It is not a political, or social, or even psychological read that this film demands, but rather an economic one. Tár is ultimately, in my estimation, a film about how the business and culture surrounding art gets in the way of its creation. The meta-conversation we’ve burrowed into as a culture about who gets to make art and the value of diverse work has gotten so lost in the weeds that it has distracted us from the fact that work based on real human emotions is being pushed further and further to the margins. Lydia, a queer woman, has been exiled from the land that once proclaimed her as the greatest composer of her time, and though she will be fine, it is only because when one’s passion and love for the art that they create and participate in is true, that it can never be killed. When Lydia smiles through her tears as she watches the Bernstein tape, I realized she really was about that art life. The business of the art world she had entered into had tried to strip that from her, but they couldn’t take it completely. That fire was still in her. Looking at the film in this light, I think the final moments of the film are incredibly uplifting. Despite the revelation of the final shot, that she is conducting a live video game or anime score, she approaches the craft with the same rigorous effort and preparation that she had when conducting for one of the most prestigious orchestras in the world. The business of art has convinced most of us that there are massive distinctions between the high and low, when really those distinctions are just monetary facades. The approach is what matters, which is exactly what Lydia was trying to communicate to Max in the classroom, and what Tár as a film seems to be communicating to us.
Whenever I’m thinking, or talking for way too long about the nature of cinema, I always come to the conclusion that movies are their own realities. We are watching the combination of sight and sound, which is what crafts our own reality as we move through it. It is why filmmakers have forever been obsessed with dreams, memory, and time in cinema. Kubrick, Tarkovsky, Malick, Varda, Godard, Linklater, and Denis are a few that immediately spring to mind in this regard. Deliberately or not, Field is grappling with the same things these men and women were. He is not necessarily crafting anything new, but attempting to use the language that the filmmakers before him have refined generation after generation and inject his own perception and interpretation of these seemingly simple, yet weighty concepts. Film can be used to create new realities that are not our own; realities that can be used to better understand what this world is in which we live our day to day lives.

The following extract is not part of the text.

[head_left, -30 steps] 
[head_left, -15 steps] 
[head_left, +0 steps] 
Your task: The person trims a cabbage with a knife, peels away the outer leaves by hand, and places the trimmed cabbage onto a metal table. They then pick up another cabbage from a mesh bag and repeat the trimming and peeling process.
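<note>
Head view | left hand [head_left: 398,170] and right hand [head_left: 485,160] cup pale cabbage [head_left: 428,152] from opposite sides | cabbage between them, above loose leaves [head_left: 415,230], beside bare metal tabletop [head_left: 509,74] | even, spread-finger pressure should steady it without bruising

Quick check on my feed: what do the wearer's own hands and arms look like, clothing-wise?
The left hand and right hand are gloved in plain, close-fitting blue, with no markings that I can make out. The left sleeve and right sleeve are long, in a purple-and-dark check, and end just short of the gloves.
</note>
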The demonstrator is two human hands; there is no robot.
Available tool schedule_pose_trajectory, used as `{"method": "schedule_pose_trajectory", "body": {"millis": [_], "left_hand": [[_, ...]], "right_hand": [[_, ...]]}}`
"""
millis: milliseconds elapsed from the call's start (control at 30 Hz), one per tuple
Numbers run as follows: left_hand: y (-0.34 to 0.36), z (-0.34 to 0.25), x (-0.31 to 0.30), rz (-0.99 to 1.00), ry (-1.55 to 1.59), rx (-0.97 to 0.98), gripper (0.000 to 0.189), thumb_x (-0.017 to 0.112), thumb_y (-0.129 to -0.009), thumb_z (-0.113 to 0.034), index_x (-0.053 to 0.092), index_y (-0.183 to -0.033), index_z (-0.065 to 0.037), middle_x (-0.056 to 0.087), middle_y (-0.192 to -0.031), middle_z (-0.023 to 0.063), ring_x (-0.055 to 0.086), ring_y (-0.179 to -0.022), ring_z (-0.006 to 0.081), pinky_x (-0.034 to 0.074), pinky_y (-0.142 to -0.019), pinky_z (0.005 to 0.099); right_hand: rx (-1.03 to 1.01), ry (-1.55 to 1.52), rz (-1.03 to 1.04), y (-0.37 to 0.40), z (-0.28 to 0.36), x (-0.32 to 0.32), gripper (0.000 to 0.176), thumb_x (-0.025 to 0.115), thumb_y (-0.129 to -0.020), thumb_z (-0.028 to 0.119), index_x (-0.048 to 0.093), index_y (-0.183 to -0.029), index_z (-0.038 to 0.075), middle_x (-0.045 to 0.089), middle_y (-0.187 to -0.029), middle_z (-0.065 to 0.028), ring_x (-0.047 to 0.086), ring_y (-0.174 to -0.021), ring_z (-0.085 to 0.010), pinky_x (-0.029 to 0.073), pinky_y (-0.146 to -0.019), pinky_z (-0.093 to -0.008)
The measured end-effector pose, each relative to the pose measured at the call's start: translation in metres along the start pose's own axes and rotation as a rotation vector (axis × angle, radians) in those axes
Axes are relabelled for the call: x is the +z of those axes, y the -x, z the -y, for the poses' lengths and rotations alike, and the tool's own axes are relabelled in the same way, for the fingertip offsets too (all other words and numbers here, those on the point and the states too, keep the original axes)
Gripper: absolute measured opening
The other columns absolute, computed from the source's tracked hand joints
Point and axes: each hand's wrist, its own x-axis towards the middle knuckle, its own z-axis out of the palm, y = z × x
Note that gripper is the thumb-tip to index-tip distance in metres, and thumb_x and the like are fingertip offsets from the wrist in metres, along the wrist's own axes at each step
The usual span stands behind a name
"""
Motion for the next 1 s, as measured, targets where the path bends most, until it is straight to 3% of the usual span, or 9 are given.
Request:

To reduce Lydia Tár to a metaphor or a representation of problematic celebrity artist is to deny the power of film as an empathetic medium. Lydia, in the reality that Field and his collaborators have created, is a human being. One who struggles to square the way she sees herself with the way the world sees her, just as we all do each and every day we exist in our own lives. She is simultaneously a liar, a potential abuser, an egotistical fuck, a genius, a fraud, a mentor, a woman, a mother, a partner, a composer, and a conductor among many other things. By viewing Lydia as a human being, we can better understand not only those in our lives who we view as imperfect, but our own flawed selves.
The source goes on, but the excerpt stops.